Please output exactly the part of the records below that opens with the line containing "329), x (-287" and closes with the line containing "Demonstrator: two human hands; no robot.", both lines included, and nothing else.
##### Stored data #####
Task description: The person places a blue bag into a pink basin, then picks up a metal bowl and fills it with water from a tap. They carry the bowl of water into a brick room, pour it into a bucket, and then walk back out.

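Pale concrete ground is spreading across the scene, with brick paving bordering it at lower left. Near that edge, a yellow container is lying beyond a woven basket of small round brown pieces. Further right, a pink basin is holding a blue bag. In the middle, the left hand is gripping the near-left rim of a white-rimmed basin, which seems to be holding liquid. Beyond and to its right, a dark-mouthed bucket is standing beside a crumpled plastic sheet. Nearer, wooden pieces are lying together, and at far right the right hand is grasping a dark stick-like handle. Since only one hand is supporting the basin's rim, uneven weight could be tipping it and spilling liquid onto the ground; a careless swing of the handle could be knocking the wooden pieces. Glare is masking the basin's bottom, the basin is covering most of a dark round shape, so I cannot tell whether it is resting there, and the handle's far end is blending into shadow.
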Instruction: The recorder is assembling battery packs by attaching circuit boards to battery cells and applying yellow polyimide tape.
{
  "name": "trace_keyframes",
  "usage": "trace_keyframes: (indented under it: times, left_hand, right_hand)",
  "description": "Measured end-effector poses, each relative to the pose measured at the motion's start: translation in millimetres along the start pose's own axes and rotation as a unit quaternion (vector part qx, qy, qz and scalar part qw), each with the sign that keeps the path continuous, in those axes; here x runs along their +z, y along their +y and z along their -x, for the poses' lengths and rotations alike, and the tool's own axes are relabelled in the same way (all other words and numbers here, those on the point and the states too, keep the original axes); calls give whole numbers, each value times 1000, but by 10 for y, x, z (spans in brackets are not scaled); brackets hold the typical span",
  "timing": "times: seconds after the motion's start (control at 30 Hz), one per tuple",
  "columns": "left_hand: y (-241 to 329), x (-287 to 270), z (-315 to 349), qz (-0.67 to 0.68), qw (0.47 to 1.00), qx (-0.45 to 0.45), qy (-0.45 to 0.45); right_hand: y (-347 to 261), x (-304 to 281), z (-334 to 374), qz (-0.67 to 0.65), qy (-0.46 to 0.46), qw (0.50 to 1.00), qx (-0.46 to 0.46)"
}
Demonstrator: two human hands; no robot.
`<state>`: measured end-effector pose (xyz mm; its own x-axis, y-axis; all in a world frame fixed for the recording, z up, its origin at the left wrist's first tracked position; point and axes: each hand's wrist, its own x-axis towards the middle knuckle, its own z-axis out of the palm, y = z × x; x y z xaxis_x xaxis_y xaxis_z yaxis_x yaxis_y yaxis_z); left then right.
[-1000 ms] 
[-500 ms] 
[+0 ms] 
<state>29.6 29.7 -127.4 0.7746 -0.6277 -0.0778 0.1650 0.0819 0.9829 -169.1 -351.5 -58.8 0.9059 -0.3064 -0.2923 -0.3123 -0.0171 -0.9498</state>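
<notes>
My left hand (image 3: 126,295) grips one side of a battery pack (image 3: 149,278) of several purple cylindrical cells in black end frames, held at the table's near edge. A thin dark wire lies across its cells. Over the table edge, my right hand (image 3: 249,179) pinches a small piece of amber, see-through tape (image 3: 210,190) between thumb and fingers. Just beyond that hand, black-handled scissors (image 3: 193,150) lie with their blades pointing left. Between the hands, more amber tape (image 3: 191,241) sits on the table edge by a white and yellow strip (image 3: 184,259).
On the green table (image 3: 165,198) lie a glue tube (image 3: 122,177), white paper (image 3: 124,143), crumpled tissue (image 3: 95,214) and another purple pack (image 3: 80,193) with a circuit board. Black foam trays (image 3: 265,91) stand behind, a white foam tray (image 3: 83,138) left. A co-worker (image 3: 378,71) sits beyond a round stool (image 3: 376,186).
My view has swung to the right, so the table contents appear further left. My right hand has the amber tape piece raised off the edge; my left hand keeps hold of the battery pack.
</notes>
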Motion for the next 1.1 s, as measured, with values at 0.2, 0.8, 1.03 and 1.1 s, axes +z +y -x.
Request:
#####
#### [Problem solution]
  "columns": "left_hand: y (-241 to 329), x (-287 to 270), z (-315 to 349), qz (-0.67 to 0.68), qw (0.47 to 1.00), qx (-0.45 to 0.45), qy (-0.45 to 0.45); right_hand: y (-347 to 261), x (-304 to 281), z (-334 to 374), qz (-0.67 to 0.65), qy (-0.46 to 0.46), qw (0.50 to 1.00), qx (-0.46 to 0.46)"
}
Demonstrator: two human hands; no robot.

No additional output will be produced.